- [WORK ORDER]
Starting at the line that contains "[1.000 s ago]" and stopping at the line that contains "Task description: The", transcribe every line of the material below exactly; pictures stay out.

☆ ☆ ☆ ☆

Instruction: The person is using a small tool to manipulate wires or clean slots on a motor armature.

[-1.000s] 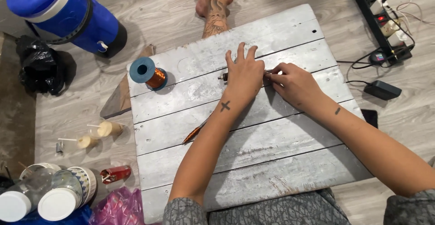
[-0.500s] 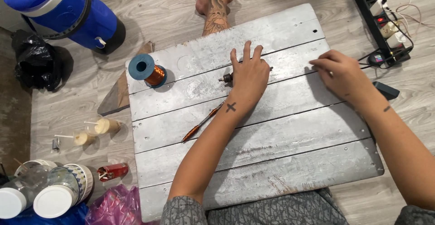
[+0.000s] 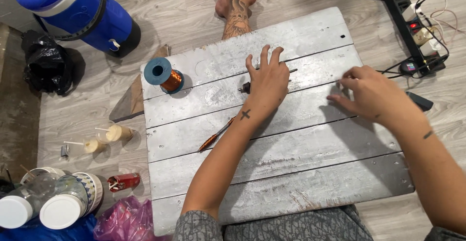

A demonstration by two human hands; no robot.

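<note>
Pressing flat, fingers spread, left hand pins a thin metal rod lying left-right across the wooden board; right hand hovers, loosely curled, holding nothing.

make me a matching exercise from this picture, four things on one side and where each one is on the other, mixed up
Things:
1. left hand
2. right hand
3. copper wire spool
4. blue water cooler

Places:
A. on the floor, beyond the board's far left corner
B. flat on a small rod on the grey plank board
C. over the board's right side
D. standing on the board's far left corner

Pairs: 1-B, 2-C, 3-D, 4-A
</note>
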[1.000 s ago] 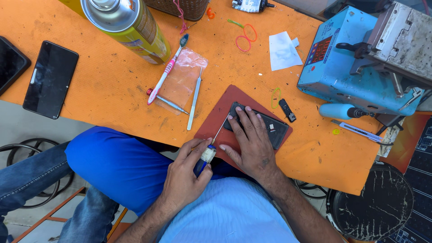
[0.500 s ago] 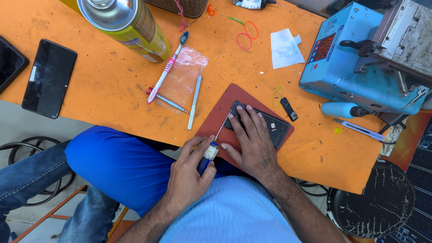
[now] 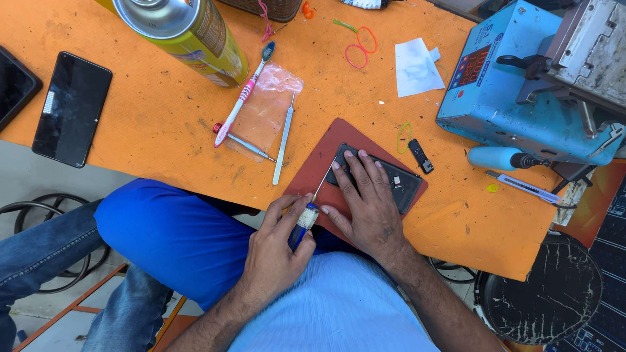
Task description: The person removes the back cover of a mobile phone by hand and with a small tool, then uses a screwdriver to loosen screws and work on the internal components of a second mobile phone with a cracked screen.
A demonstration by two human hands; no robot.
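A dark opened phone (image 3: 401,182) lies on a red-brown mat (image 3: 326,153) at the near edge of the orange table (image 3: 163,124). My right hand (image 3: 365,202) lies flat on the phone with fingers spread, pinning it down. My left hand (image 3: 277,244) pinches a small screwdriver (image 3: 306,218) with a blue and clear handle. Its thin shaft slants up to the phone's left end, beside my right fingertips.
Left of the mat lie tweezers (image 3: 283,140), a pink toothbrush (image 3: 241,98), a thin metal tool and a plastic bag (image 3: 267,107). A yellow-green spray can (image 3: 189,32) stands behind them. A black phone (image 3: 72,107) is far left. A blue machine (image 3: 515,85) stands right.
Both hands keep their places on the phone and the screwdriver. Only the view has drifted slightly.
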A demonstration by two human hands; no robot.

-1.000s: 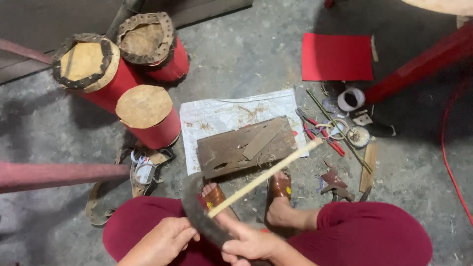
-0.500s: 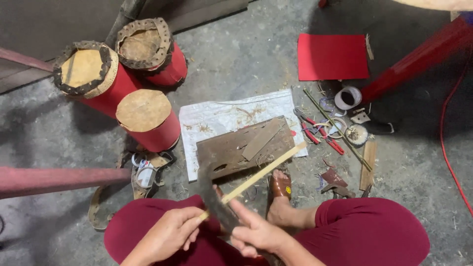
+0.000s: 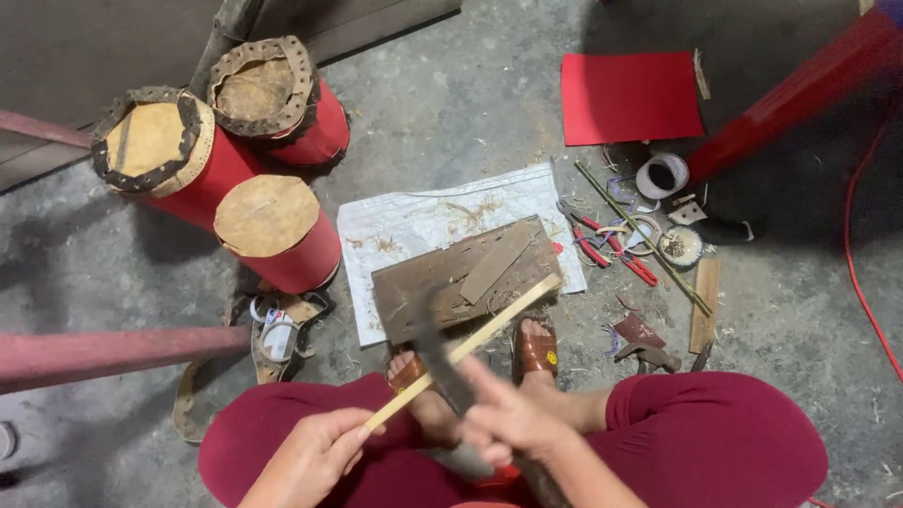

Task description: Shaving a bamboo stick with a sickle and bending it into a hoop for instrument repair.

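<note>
My left hand (image 3: 315,452) pinches the near end of the bamboo strip (image 3: 470,343), angling it away over the board (image 3: 466,277) for support. My right hand (image 3: 508,419) grips the dark knife (image 3: 437,343) against the strip, apparently to shave it.

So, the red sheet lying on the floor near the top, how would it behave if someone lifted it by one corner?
The red sheet looks thin and flat, so it would probably droop and feel light. It seems smooth, so it might slide if pushed.
</note>
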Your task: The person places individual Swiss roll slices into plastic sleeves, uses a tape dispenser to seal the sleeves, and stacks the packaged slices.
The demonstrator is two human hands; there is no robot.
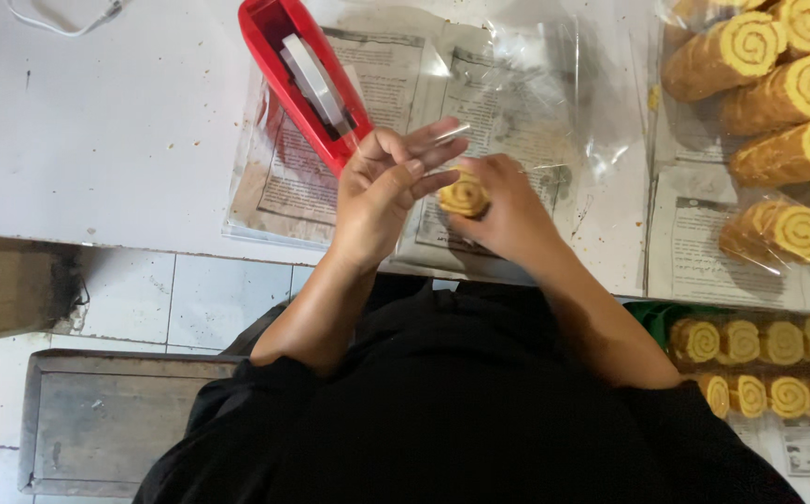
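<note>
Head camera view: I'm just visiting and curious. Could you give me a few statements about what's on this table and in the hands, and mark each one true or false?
1. The right hand holds a spiral-patterned roll. True.
2. The tape dispenser on the table is blue. False: it is red with a grey part inside.
3. More spiral rolls are piled at the upper right. True.
4. The left hand rests flat on the white table. False: it is raised, fingers against the roll.
5. Newspaper sheets lie under clear plastic. True.
</note>
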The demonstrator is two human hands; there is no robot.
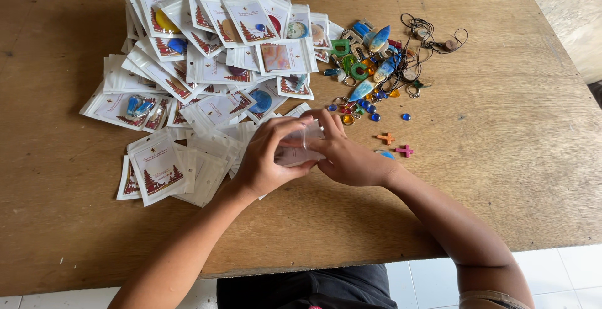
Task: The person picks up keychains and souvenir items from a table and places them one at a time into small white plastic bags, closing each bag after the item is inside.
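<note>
Both hands meet over the middle of the wooden desk (514,146), working on one small clear packet (300,146). The left hand (266,158) curls around the packet's left side, fingers bent and pinching it from above and below. The right hand (351,155) closes on the packet's right side, its fingertips (323,121) pressed against the top edge. The packet is mostly hidden between the two hands; what is inside cannot be told.

Taking the packet as the landmark: behind it and to its left spreads a big heap of white packets (213,64), each with a dark red printed pattern, many holding a coloured piece. The heap's nearest packets lie just beside and partly under the left hand. Behind the packet and to its right lies a loose pile of trinkets (370,64): blue, green and orange shapes, metal rings and small glass-like beads. Dark cords (433,33) are tangled at the far right edge of that pile. Just right of the packet, past the right hand, an orange cross (386,138) and a pink cross (405,151) lie near each other on the bare wood.
</note>
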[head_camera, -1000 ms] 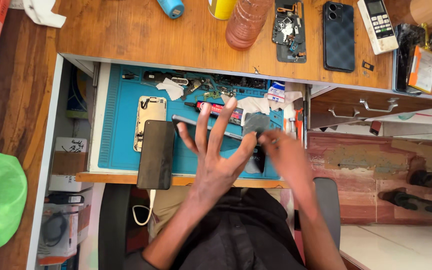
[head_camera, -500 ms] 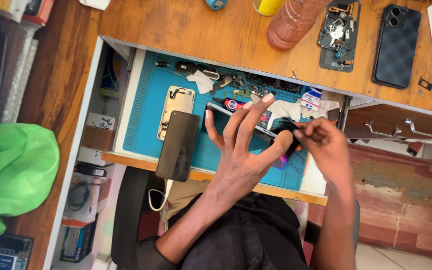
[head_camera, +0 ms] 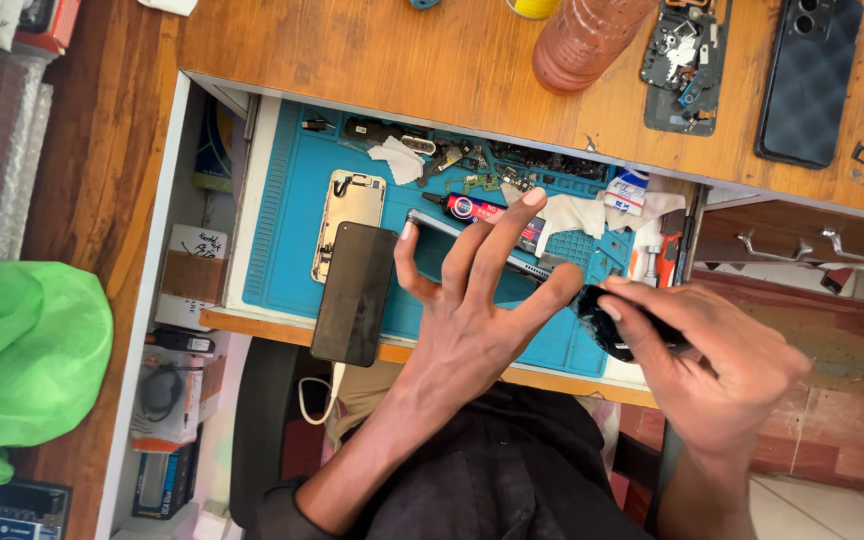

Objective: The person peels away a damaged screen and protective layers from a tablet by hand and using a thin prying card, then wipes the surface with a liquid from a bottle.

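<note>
A thin phone frame (head_camera: 472,240) is held edge-on in the left hand (head_camera: 472,330), whose grip is spread wide: the thumb is pressed at the frame's right end and the fingertips (head_camera: 533,198) reach over its far edge, so the piece is pinched only at its rims above the blue work mat (head_camera: 282,200). The right hand (head_camera: 722,365) is closed around a small dark object (head_camera: 602,325), seemingly a cloth or pad, though its kind cannot be told, and this is pressed against the left thumb end of the frame. A slip is judged likely, since so narrow a part is clamped by splayed fingers alone; a hard push from the right could flex it or knock it down onto the loose parts beyond the left grip. Just left of the left grip, a dark phone screen (head_camera: 355,292) lies overhanging the front edge of the pulled-out drawer and could be nudged off by the wrist. Beside it a bare rear housing (head_camera: 348,222) is laid flat. Beyond both grips, on the wooden desk (head_camera: 352,60), an orange bottle (head_camera: 587,45), an opened phone (head_camera: 682,65) and a dark phone case (head_camera: 810,80) are set. Far to the left, a green bag (head_camera: 22,370) is seen.
</note>
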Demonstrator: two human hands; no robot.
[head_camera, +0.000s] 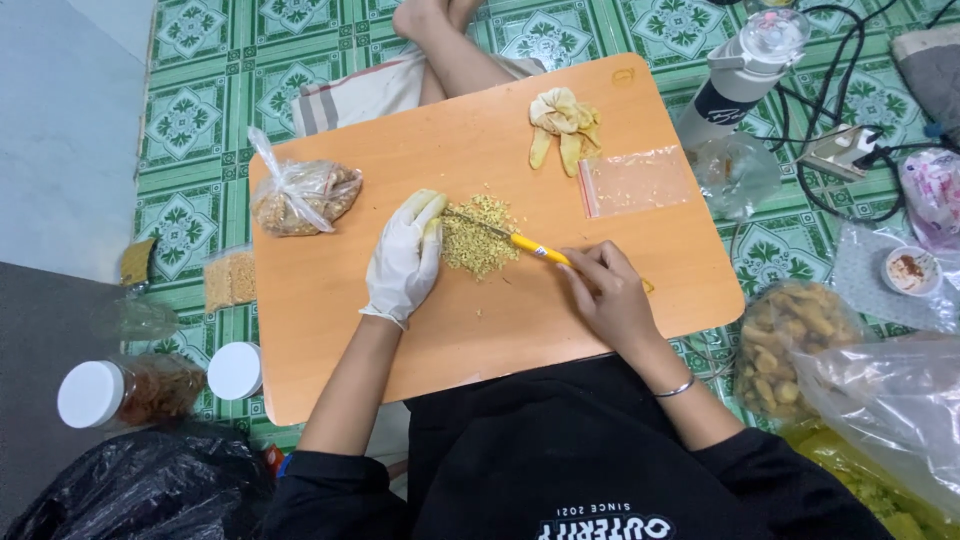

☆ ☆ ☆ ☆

- [SOLUTION TO THE PROBLEM]
[1.000 s ago] 
[0.500 s ago] 
[now] 
Task description: The person removes the back cover of a mobile phone by hand and with a small tool, then uses a screwdriver to loosen screws and work on the internal components of a second mobile phone with a cracked screen.

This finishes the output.